WND's original report about Adams' claims has already been made into a YouTube video, getting more than 275,000 hits:
To date, President Obama has still not provided simple, incontrovertible proof of his exact birthplace. That information would be included on his long-form, hospital-generated birth certificate, which Obama has steadfastly refused to release amid a flurry of conflicting reports.
The White House has only proffered on the Internet a "Certification of Live Birth" to assert he was born in Hawaii, but that document was available to children not born in Hawaii at the time of Obama's birth.
Many people remain unaware a child could be born somewhere else and still receive a Hawaii Certification of Live Birth. State law specifically allows "an adult or the legal parents of a minor child" to apply to the health department and, upon unspecified proof, be given the birth document.
"Anyone can get that [Certification of Live Birth]," said Adams. "They are normally given if you give birth at home or while traveling overseas. We have a lot of Asian population [in Hawaii]. It's quite common for people to come back and get that."
As WND reported last July, the Kapi'olani Medical Center trumpeted – then later concealed – a letter allegedly written by President Obama in which he ostensibly declares his birth at the facility.

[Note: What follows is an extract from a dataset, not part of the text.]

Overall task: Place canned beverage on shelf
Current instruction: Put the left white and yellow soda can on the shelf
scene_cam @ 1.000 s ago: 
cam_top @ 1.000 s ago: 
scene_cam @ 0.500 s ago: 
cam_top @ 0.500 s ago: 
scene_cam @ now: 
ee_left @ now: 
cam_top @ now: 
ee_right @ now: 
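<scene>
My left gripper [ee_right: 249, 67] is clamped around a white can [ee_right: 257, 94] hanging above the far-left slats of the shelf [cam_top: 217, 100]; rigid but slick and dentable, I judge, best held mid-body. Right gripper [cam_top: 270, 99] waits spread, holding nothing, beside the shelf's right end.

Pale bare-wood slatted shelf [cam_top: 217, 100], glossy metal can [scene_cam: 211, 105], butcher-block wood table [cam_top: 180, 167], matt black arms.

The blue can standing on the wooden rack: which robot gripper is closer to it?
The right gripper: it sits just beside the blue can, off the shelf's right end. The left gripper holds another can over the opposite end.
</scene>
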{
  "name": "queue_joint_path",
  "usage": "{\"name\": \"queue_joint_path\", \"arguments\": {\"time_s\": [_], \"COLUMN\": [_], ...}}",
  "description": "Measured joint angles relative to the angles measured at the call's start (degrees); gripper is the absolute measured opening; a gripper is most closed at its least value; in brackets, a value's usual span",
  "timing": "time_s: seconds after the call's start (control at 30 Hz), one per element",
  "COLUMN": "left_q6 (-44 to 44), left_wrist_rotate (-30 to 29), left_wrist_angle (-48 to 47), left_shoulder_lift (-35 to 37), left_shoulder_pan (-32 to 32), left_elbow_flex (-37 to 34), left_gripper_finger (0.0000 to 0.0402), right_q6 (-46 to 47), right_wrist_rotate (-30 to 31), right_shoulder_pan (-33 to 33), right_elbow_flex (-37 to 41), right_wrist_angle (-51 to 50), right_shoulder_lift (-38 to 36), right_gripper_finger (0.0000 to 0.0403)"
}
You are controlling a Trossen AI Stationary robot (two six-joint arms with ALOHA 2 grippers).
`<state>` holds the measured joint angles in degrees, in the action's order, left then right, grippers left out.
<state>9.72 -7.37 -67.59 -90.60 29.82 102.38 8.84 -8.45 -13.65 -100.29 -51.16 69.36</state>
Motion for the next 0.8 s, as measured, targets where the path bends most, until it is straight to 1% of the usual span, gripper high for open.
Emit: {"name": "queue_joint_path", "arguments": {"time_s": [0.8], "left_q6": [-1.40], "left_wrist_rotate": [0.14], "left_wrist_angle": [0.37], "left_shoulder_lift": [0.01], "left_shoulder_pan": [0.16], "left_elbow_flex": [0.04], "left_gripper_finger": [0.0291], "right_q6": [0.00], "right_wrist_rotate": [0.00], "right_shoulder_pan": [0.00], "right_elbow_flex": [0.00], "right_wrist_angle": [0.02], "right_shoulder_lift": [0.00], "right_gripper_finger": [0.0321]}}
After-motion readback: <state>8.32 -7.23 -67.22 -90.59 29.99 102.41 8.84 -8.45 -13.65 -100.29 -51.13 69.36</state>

A photograph taken by the Kapi'olani Medical Center for WND shows a letter allegedly written by President Obama on embossed White House stationery in which he declares the Honolulu hospital to be "the place of my birth." The hospital, after publicizing the letter then refusing to confirm it even existed, is now vouching for its authenticity, but not its content. The White House has yet to verify any aspect of the letter. |
"As a beneficiary of the excellence of the Kapi'olani Medical Center – the place of my birth – I am pleased to add my voice to your chorus of supporters," Obama purportedly wrote.
This excerpt from the alleged Obama letter is perhaps the first formal declaration from the president about his exact birthplace. The White House has still not confirmed if the letter or its contents are authentic. |
But the authenticity of that letter remains in doubt. Since WND raised questions about the veracity of the letter itself and its content, the White House has refused to say if the message is real and if its text originated with the president.
Besides his actual birth documentation, documentation that remains concealed for Obama includes kindergarten records, Punahou school records, Occidental College records, Columbia University records, Columbia thesis, Harvard Law School records, Harvard Law Review articles, scholarly articles from the University of Chicago, passport, medical records, his files from his years as an Illinois state senator, his Illinois State Bar Association records, any baptism records, and his adoption records.